First, if you were divorced after December 31, 2018, and you have been ordered to pay spousal support you have some significant changes. Prior to the new law, the spouse paying support could deduct the amount(s) paid to reduce pretax income, and the spouse receiving support had to list the amount(s) received as income. After the new law, the spouse paying support can no longer deduct those payments and the spouse receiving support does not list those payments as taxable income.

Second, if a spouse transfers money from an IRA to the other spouse to pay spousal support, the paying spouse will not be taxed upon withdrawal, but the receiving spouse will pay tax on the money received. For spouses who wanted to essentially have spousal support work as monthly IRA transfers, the changes eliminate double taxation but also deprive the receiving spouse of the ability to not claim the money received as income.
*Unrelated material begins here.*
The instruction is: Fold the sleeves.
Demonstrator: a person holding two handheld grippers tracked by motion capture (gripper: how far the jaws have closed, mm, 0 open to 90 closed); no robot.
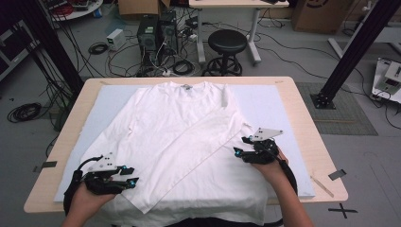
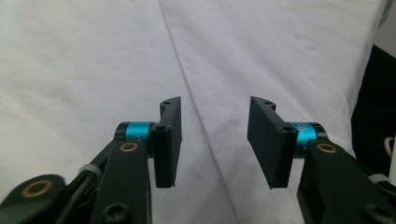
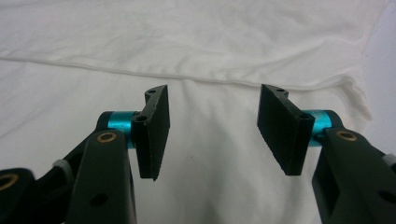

Third, spouses can no longer deduct legal fees or expenses related to divorce.

Fourth, the new law eliminated dependency exemptions for children in favor of a larger head of household deduction. But the child tax credit may be an option, as well as the dependent credit for children over 17. The Child Tax Credit helps parents or guardians of children. Those who qualify earn up to $2,000 for each dependent under age 17. The total credit reduces your taxable federal income. For example, if you earn $50,000 and have three children under age 17, you would have a taxable federal income of $44,000. Individuals who have been recently divorced should be aware that to qualify for the Child Tax Credit a dependent must have lived with the taxpayer parent for more than half of the tax year.  

Fifth, an interesting new feature is refundability. For those taxpayers who owe no tax (meaning a tax bill of zero), the taxpayer can receive $1,400 as a refund for every eligible dependent.

Sixth, another interesting new feature is for non-child dependents: a taxpayer may receive a $500 non-refundable credit for each adult dependent.

Lastly, if you have aging parents or other disabled relatives who live with you, you can claim them through the Child and Dependent Care Tax Credit. The Credit applies to children 12 or younger and dependent adults unable to care for themselves due to mental or physical impairments and earn a gross income of less than $4,150. The credit allows you to claim up to 35% of qualified care expenses, with a maximum expense deduction of $3,000 for one dependent and $6,000 for more than one dependent, so the largest possible tax credit is $1,050 for one and $2,100 for multiple dependents.